Variants identified via candidate gene studies explain a small fraction of individual variation for long-term morbidity risk and focus only on known pathophysiological pathways. High throughput technologies such as next generation sequencing (8) support broader, unbiased detection of genetic variation. Compared to whole-genome sequencing, whole-exome sequencing (WES) is a more cost effective approach to increase our understanding of many complex diseases (9). WES may be particularly useful to reveal novel and rare coding variants across the genome to support inferences regarding biologically relevant pathways. WES has yet to be applied to the identification of host genetic factors that influence progression of upper genital tract infection to infertility. However, the ability of WES to identify a single variant association with disease is limited by the need for large samples sizes and the challenge of finding adequately characterized patient samples (10).

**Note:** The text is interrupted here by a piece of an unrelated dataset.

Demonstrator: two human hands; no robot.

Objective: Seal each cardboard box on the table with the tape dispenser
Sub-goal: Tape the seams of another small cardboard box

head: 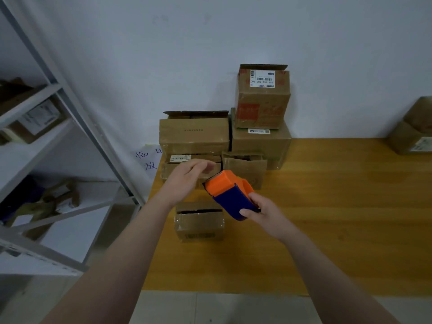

The objective of this discovery phase study was to utilize novel methods such as variant pooling tests and pathway analyses to obtain useful biological information from WES. Pathway based tests are more powerful than single-variant association tests and may be more appropriate given that a complex disease such as PID is unlikely to have a single causal variant but could be modulated by multiple causal genes within a biological pathway (10). We anticipate that these analyses will support development of mechanistic hypotheses related to the pathophysiology of infertility following PID in women with C. trachomatis infection with or without N. gonorrhoeae coinfection. We expect that biologically relevant pathways identified by this study will be the basis of a larger follow-up study using targeted sequencing to improve understanding of STI-driven infertility.

Materials and Methods

Patient population

Study participants were selected from a large cohort of individuals who participated in the PID Evaluation and Clinical Health (PEACH) study, a randomized clinical trial that compared inpatient and outpatient treatment for preventing long-term complications among 831 women with clinically suspected PID (11). Briefly, between March 1996 and February 1999 women aged 14–37 years were recruited from 7 primary and 6 secondary sites throughout the United States. Eligible women had a history of pelvic discomfort for less than 30 days, findings of pelvic organ tenderness (uterine or adnexal) on bimanual examination, and leukorrhea and/or mucopurulent cervicitis and/or untreated but documented gonococcal or chlamydial cervicitis. Women with suspected PID, and who provided informed consent, were eligible to participate in the treatment trial, approved by the University of Pittsburgh Institutional Review Board.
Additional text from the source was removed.